I always make a normal probability plot of the deleted residuals as one test of the prediction capability of the fitted model. It is remarkable how good models give good normal probability plots. I also use the Shapiro-Wilks test to assess the deleted variables for normality.
Jim Frost says
Yes, you should center all of the continuous independent variables if your goal is to reduce multicollinearity and/or to be able to interpret the intercept. I’ve never seen a reason to center the dependent variable.

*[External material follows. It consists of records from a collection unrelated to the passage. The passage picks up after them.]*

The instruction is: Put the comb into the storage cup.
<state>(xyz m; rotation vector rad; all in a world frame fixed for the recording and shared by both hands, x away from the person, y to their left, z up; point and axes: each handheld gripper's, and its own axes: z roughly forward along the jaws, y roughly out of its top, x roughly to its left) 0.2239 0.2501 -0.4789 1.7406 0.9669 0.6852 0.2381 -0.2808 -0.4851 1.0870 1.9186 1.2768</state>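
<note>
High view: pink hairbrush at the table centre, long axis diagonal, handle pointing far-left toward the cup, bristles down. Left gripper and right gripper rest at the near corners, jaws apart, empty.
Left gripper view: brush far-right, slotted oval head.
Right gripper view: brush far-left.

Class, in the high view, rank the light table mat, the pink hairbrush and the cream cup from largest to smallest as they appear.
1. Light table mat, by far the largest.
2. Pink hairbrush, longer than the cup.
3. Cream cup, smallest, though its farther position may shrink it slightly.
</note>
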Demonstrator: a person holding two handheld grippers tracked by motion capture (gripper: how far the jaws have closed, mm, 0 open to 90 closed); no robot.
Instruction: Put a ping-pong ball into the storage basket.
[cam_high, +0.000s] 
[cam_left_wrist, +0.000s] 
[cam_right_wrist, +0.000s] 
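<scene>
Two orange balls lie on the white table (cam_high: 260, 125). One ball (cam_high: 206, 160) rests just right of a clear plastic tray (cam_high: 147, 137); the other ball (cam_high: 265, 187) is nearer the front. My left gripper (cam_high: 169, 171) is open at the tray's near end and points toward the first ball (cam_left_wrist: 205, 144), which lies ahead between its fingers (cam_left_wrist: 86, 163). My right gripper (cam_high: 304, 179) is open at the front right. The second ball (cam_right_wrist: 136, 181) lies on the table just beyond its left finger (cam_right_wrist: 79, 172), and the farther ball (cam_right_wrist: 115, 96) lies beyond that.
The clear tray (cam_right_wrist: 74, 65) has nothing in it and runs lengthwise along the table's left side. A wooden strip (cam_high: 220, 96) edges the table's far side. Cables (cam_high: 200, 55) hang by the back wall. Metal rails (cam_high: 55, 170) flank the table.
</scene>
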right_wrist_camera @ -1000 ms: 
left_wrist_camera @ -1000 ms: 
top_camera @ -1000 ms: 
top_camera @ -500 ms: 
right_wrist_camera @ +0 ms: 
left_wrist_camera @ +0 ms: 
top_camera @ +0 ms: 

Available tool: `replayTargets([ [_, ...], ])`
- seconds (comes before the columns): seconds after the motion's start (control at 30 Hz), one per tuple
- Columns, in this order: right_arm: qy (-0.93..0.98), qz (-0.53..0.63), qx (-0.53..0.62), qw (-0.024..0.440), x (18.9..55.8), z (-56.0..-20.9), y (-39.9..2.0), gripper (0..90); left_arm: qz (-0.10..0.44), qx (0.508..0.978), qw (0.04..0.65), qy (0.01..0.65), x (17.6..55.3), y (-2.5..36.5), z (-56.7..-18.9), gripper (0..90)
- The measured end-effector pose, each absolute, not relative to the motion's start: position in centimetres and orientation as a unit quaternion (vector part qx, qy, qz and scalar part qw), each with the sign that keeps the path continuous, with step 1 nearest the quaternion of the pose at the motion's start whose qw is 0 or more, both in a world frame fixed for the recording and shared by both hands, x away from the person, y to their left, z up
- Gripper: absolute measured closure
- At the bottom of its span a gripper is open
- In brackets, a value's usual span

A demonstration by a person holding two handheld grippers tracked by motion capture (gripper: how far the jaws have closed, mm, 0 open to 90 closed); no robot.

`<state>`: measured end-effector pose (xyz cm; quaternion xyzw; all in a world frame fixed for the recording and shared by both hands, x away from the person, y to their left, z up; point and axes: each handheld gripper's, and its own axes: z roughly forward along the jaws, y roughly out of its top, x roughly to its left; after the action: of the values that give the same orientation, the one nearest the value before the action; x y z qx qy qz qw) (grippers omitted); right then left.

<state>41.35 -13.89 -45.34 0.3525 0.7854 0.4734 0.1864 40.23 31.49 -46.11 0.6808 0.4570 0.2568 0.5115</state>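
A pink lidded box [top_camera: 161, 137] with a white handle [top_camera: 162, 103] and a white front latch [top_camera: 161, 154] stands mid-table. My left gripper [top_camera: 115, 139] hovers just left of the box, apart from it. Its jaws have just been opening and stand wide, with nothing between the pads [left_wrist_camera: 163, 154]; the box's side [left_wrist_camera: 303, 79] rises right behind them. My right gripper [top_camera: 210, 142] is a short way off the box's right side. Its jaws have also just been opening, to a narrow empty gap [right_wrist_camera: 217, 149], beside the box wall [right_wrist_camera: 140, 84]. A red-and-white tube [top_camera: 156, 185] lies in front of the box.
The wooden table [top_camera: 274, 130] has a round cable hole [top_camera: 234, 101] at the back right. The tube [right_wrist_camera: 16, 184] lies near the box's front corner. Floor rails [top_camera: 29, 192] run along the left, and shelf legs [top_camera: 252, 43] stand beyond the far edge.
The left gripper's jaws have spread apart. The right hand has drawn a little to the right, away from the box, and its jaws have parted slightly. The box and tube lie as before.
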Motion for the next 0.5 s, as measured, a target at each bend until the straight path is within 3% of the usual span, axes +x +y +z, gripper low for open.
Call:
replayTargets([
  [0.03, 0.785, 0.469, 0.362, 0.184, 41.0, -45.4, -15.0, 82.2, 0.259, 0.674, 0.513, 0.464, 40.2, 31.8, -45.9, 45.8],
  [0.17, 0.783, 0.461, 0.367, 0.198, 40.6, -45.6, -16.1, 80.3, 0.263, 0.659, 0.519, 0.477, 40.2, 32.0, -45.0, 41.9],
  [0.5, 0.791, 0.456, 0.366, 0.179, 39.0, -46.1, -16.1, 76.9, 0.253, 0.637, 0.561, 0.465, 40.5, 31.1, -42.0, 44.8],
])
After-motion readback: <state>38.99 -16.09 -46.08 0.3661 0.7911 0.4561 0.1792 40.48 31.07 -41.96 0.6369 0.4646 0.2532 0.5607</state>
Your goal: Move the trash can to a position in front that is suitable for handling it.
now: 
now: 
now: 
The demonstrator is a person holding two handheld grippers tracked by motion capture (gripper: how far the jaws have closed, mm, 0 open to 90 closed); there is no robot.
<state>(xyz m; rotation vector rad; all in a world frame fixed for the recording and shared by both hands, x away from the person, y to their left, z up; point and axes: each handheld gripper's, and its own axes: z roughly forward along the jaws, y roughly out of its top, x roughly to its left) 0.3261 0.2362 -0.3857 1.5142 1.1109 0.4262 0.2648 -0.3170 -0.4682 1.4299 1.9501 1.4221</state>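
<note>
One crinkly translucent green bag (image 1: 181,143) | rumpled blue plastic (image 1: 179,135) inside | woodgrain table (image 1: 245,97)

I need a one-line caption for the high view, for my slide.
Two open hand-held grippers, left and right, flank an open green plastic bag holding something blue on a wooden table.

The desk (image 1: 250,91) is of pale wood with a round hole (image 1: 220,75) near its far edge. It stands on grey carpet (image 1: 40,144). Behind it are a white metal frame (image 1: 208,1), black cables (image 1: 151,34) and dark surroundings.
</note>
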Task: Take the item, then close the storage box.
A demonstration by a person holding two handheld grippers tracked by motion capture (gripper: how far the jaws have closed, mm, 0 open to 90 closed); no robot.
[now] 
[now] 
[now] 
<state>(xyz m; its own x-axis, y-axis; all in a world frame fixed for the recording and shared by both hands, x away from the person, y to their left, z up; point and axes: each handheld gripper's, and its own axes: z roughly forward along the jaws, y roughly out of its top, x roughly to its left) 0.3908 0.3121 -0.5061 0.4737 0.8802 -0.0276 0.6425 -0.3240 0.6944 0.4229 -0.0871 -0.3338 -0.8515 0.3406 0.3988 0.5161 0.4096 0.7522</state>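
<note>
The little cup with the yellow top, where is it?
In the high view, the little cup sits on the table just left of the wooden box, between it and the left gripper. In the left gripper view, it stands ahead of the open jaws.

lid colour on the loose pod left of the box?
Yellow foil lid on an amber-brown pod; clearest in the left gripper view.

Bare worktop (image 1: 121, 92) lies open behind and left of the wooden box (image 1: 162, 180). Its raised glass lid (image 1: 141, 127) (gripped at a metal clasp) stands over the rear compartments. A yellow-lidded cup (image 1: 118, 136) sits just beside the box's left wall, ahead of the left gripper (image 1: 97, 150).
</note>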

It’s funny that you mention that about normally distributed residuals! I, too, have been impressed with how frequently that occurs even with fairly simple models. I’ve recently written a post about OLS assumptions and I mention how normal residuals are sort of optional. They only need to be normally distributed if you want to perform hypothesis tests and have valid confidence/prediction intervals. Most analysts want at least the hypothesis tests!
Mugdha Bhatnagar says
Hey Jim,your blogs are really helpful for me to learn data science.Here is my question in my assignment:
You have built a classification model with 90% accuracy but your client is not happy
because False Positive rate was very high then what will you do?
Can we do something to it by precision or recall??
this is the question..nothing is given in the background
though they should have given!
Brahim KHOUILED says
Thank you Jim
Jim Frost says
Hi Brahim, you’re very welcome! I’m glad it was interesting!
Hey Jim, you are awesome.
Jim Frost says
Aw, MG, thanks so much!! 🙂
Thanks for another great article, Jim!.
Q: Could you expand with a specific plot example
to explain more clearly, this statement:
“We know that for omitted variable bias to exist, an independent variable must correlate with the residuals. Consequently, we can plot the residuals by the variables in our model. If we see a relationship in the plot, rather than random scatter, it both tells us that there is a problem and points us towards the solution. We know which independent variable correlates with the confounding variable.”
Jim Frost says
I’ll try to find a good example plot to include soon. Basically, you’re looking for any non-random pattern. For example, the residuals might tend to either increase or decrease as the value of independent variable increases. That relationship can follow a straight line or display curvature, depending on the nature of relationship.
I hope this helps!
Saketh prasad says
It’s been a long time I heard from you Jim . Missed your stats
Jim Frost says
Hi Saketh, thanks, you’re too kind! I try to post here every two weeks at least. Occasionally, weekly!